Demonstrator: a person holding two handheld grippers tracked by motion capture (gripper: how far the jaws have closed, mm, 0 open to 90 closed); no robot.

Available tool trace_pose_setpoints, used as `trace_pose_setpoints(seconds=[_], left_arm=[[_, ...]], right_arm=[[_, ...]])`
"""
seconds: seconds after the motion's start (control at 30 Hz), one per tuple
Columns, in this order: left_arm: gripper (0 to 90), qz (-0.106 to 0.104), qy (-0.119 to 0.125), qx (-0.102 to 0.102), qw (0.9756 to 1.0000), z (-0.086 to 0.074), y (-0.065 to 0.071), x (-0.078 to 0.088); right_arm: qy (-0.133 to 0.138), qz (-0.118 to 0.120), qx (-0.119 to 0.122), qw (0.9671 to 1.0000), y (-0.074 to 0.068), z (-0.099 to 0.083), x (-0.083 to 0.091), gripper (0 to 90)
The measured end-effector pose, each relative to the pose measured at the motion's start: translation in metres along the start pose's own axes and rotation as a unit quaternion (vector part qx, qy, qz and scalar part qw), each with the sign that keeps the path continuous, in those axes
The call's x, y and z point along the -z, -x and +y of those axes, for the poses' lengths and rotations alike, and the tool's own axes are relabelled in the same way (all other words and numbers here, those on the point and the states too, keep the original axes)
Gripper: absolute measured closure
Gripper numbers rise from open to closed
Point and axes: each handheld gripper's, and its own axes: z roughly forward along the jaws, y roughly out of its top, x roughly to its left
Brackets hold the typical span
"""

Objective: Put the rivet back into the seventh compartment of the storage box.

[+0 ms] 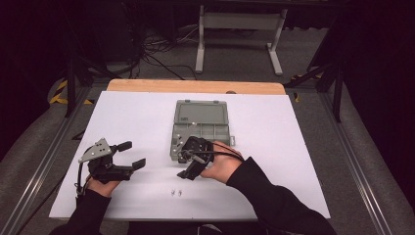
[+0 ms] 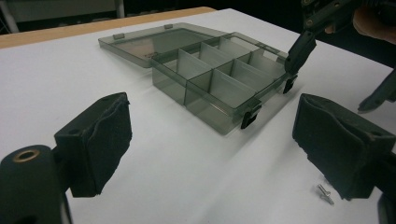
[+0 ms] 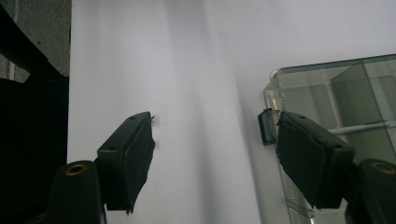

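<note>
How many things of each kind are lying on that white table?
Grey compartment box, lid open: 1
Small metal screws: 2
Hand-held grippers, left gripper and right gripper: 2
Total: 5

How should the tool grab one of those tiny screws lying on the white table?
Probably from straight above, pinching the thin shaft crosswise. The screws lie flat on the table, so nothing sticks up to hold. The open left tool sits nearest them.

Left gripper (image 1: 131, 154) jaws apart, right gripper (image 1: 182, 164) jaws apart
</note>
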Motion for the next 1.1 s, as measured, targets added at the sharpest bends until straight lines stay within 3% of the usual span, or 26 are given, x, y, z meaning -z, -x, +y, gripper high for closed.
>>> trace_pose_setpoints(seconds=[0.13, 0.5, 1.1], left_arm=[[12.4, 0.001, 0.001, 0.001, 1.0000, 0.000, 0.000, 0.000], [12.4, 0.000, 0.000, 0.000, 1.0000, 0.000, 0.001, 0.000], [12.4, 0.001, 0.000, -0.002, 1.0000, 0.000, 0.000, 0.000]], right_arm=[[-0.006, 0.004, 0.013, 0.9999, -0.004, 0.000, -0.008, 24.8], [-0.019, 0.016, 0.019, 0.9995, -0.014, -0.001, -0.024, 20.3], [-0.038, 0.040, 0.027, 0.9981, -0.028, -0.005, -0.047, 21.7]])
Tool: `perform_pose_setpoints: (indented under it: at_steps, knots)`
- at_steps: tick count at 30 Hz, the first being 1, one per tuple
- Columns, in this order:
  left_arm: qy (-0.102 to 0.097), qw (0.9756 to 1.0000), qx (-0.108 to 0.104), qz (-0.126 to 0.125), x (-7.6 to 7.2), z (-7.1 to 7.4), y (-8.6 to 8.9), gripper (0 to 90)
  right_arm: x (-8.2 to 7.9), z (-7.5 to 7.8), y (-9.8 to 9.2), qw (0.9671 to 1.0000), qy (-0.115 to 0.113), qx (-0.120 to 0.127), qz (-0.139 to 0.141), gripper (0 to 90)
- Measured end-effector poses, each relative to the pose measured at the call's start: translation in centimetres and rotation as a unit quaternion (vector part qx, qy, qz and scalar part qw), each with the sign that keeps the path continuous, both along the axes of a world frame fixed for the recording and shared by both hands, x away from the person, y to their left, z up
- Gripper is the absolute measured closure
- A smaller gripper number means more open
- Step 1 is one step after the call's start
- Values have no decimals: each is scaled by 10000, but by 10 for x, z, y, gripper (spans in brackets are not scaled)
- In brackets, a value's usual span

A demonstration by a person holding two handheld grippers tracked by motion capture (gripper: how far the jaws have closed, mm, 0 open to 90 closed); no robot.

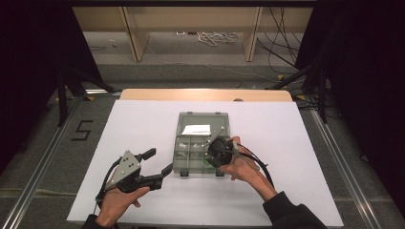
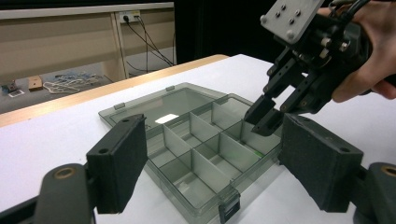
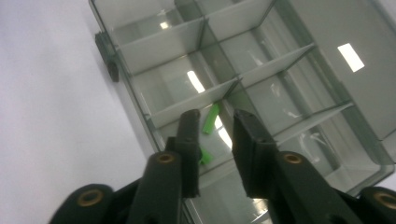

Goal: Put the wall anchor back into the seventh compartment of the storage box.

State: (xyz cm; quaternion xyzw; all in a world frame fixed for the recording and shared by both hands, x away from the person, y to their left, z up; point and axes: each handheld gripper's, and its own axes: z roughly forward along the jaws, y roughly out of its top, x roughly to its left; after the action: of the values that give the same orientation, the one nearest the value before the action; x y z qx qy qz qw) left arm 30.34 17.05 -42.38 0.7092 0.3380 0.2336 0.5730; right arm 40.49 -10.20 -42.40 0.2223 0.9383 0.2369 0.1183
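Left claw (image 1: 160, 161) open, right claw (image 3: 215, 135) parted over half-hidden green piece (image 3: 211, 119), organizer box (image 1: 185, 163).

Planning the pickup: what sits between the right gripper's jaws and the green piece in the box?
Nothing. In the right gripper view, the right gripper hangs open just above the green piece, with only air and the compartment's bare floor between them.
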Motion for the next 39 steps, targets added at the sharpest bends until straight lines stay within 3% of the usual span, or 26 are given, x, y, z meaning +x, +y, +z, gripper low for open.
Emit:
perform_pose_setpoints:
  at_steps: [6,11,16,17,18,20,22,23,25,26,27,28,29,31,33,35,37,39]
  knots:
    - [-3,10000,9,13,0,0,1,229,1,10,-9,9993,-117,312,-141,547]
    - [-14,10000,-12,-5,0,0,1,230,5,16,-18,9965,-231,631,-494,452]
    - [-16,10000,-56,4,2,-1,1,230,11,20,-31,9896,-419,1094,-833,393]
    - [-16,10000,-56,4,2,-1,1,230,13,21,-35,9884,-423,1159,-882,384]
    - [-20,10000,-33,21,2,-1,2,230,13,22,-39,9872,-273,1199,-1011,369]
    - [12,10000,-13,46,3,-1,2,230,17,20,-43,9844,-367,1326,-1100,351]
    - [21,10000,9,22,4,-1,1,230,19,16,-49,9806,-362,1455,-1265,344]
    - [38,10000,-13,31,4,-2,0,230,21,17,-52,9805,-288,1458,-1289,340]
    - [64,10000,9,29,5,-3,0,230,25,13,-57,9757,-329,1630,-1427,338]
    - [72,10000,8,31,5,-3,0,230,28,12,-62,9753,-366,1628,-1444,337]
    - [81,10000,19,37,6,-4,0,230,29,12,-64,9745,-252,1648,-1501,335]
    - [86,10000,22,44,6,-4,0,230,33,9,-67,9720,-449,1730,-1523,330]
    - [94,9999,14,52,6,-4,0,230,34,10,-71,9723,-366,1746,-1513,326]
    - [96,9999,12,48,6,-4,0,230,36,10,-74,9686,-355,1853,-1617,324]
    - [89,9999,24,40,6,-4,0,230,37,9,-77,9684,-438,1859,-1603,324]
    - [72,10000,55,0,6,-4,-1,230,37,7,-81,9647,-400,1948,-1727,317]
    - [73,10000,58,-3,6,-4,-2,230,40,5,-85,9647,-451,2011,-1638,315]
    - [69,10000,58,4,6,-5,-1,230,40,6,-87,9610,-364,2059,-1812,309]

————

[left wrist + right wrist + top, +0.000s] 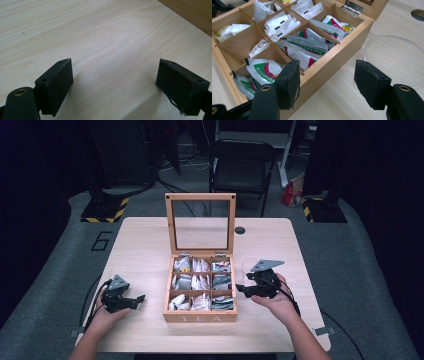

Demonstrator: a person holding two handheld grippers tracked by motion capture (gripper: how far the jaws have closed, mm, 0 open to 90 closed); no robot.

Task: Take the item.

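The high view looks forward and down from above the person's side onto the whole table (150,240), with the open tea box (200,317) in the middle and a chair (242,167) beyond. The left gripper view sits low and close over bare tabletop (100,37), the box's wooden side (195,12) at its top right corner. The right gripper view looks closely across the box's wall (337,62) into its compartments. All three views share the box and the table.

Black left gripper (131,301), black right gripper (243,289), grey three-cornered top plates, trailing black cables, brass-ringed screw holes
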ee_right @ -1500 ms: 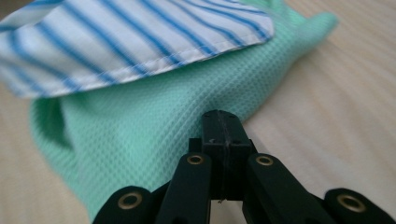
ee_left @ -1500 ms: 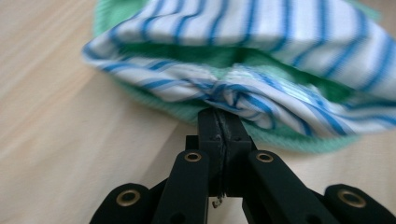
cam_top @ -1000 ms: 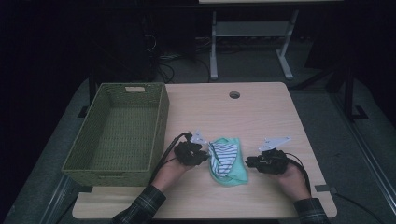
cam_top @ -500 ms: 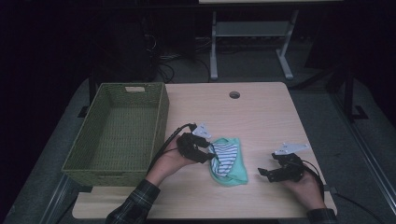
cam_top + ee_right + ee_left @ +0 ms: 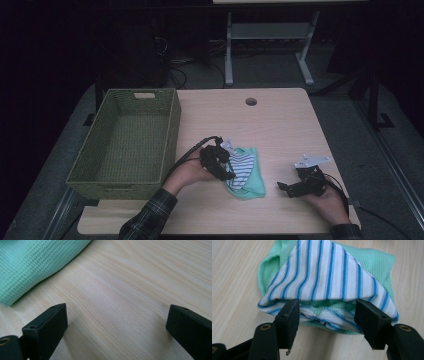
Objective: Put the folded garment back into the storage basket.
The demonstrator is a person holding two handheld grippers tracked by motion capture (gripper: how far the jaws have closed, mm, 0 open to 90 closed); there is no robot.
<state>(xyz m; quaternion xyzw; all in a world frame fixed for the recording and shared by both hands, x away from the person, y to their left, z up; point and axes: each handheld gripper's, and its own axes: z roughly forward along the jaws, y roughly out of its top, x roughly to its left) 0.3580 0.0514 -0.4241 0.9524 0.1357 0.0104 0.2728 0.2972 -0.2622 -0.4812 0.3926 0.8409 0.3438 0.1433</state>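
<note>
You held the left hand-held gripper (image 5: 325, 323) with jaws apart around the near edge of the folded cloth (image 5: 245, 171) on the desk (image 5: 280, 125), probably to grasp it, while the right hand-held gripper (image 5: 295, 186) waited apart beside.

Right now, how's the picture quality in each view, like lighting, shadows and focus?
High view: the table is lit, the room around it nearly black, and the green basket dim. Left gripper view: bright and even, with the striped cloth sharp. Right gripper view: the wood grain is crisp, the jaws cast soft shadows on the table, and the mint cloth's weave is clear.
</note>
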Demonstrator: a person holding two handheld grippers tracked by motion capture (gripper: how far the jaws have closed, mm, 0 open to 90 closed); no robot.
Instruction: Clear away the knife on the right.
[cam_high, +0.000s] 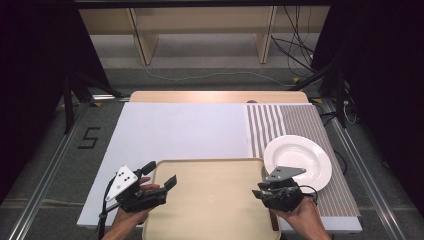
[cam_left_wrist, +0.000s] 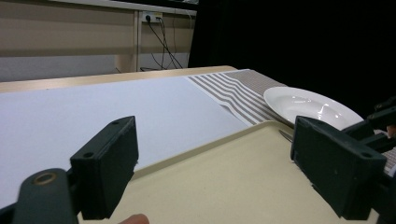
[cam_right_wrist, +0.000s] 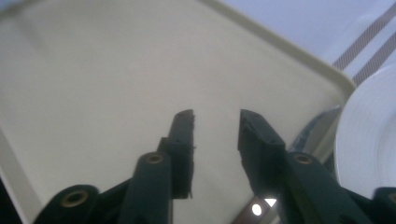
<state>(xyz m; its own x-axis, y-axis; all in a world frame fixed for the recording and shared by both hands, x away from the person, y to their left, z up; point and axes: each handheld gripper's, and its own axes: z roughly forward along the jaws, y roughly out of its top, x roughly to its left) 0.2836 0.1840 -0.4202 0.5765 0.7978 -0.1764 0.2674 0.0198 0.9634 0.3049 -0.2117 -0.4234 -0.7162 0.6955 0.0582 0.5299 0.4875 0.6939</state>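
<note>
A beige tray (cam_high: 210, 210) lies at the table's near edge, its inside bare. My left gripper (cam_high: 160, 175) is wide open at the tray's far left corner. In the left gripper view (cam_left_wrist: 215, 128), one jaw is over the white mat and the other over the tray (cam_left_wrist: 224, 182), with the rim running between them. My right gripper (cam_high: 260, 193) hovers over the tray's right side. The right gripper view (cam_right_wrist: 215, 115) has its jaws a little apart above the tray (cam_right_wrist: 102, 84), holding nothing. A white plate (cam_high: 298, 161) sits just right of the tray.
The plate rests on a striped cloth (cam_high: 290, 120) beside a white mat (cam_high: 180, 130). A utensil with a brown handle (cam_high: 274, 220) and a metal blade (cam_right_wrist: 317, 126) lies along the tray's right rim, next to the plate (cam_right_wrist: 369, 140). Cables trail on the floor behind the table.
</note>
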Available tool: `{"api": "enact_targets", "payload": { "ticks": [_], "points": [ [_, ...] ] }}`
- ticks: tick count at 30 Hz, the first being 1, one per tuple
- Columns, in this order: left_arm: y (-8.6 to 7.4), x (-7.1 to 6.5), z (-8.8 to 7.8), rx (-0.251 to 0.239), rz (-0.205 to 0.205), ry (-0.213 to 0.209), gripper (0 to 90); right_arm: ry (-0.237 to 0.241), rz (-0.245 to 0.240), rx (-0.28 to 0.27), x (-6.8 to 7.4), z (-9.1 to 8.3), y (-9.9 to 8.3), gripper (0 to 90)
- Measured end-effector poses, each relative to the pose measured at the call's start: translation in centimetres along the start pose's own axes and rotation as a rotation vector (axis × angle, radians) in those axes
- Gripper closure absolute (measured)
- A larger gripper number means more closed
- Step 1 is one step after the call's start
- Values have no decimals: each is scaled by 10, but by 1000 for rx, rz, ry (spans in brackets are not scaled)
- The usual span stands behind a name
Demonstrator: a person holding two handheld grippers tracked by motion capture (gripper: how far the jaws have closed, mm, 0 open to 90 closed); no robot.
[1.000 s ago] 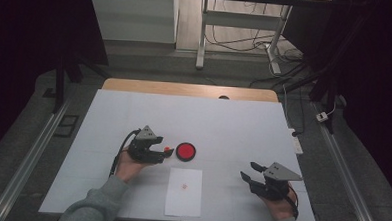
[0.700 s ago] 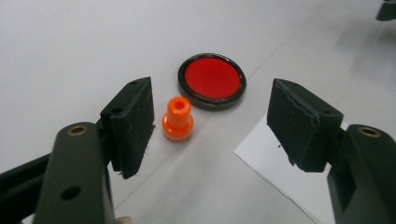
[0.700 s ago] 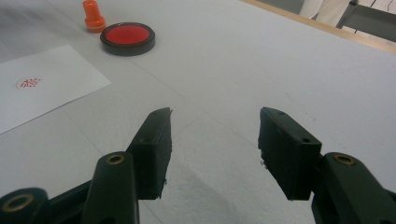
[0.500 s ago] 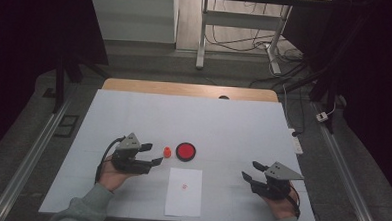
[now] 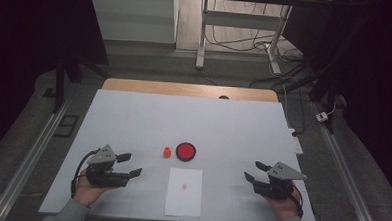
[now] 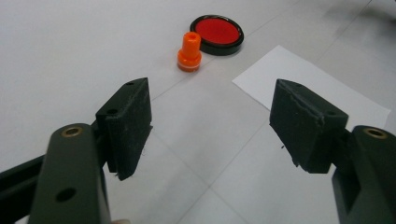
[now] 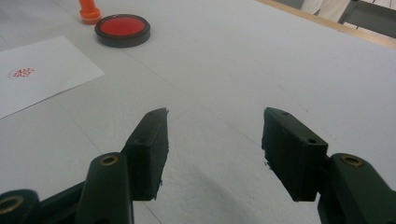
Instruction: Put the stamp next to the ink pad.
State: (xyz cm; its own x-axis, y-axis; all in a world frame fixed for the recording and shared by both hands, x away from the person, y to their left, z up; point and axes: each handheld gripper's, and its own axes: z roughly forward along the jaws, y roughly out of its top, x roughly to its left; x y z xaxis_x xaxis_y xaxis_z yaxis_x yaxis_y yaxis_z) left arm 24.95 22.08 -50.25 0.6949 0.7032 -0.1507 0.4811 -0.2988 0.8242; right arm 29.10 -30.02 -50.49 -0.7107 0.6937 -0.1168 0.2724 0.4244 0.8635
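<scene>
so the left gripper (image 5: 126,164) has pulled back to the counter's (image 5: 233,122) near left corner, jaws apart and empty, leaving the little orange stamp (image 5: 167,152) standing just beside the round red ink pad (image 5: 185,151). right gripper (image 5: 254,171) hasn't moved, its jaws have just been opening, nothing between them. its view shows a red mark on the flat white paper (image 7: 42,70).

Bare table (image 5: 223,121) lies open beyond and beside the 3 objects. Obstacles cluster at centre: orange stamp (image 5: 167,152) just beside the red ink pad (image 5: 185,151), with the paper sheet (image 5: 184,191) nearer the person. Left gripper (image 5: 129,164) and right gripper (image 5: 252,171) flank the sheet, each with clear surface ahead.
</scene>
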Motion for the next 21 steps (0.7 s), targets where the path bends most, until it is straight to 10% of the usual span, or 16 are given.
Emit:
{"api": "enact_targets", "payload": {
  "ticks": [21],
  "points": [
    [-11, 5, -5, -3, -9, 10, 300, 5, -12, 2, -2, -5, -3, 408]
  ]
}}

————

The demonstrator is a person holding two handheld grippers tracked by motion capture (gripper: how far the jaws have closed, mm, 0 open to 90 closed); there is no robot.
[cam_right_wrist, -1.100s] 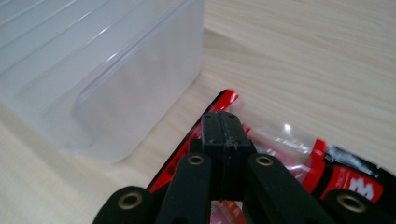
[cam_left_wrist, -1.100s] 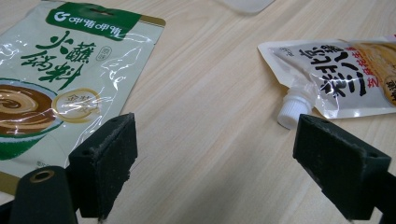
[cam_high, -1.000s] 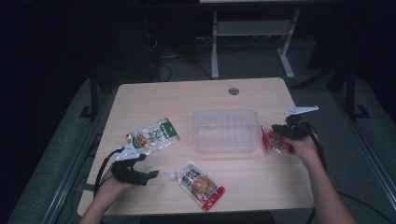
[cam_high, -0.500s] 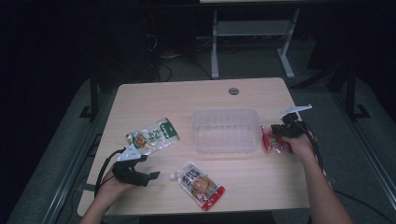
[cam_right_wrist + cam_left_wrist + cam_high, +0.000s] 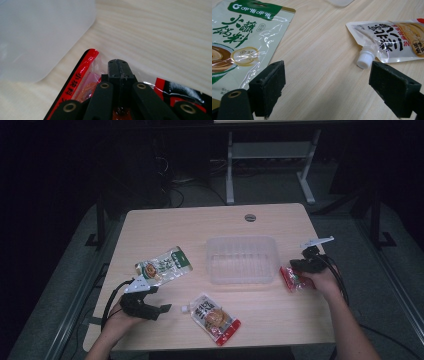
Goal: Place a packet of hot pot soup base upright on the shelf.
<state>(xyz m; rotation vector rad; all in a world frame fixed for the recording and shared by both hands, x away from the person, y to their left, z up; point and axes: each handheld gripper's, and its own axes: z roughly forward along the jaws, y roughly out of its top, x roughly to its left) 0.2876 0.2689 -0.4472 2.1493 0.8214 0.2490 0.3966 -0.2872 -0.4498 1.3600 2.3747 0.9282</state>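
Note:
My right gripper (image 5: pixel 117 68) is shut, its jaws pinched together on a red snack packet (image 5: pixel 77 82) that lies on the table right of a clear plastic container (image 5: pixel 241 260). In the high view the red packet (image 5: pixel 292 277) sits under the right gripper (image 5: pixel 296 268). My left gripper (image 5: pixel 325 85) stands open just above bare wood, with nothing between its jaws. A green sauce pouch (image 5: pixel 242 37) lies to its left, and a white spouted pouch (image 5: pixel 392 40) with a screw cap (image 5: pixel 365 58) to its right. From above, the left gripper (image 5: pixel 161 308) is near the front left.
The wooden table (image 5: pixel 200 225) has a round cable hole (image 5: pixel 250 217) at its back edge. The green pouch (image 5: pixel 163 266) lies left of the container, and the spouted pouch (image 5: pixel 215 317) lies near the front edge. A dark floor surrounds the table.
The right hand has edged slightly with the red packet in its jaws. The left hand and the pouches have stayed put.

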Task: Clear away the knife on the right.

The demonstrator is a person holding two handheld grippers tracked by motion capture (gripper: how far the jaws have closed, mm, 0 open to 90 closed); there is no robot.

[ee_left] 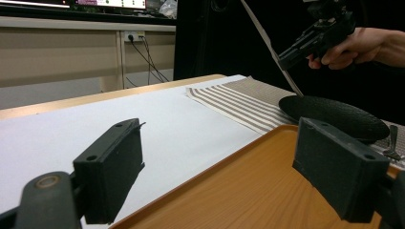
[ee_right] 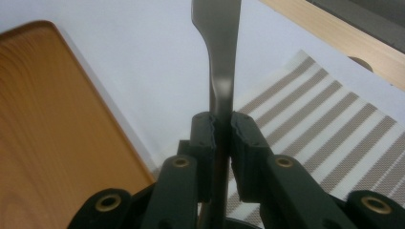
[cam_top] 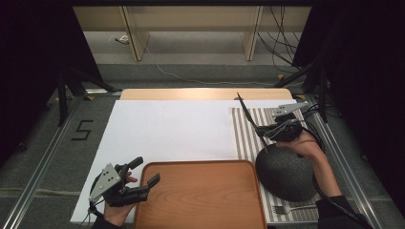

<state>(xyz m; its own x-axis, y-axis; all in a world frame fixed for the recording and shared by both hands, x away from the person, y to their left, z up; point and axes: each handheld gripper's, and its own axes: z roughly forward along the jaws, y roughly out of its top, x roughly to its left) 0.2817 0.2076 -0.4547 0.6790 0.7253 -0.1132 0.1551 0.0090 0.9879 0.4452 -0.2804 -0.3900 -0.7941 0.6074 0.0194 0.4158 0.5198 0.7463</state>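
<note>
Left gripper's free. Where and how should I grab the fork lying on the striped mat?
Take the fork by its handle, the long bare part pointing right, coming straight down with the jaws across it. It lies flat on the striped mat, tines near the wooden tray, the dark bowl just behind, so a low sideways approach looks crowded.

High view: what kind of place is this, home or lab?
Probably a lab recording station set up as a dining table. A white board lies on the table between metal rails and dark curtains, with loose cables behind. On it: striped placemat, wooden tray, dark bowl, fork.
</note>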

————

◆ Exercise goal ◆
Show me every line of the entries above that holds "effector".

◆ Answer space ◆
The measured end-effector pose, each relative to the pose measured at the motion's start: translation in metres along the start pose's own axes and rotation as a unit quaternion (vector part qx, qy, qz and scalar part qw), each with the sign that keeps the path continuous, in those axes
- Measured end-effector poses, each relative to the pose measured at the call's start: translation in centimetres and rotation as a unit quaternion (vector part qx, qy, qz and scalar part qw), each with the sign that keeps the path continuous, both along the axes of a world frame fixed for the recording and shared by both hands, x away from the person, y to their left, z up
- Measured end-effector poses, each relative to the pose measured at the call's start: translation in centimetres along the start pose's own axes and rotation as a rotation vector (axis × angle, radians) in those axes

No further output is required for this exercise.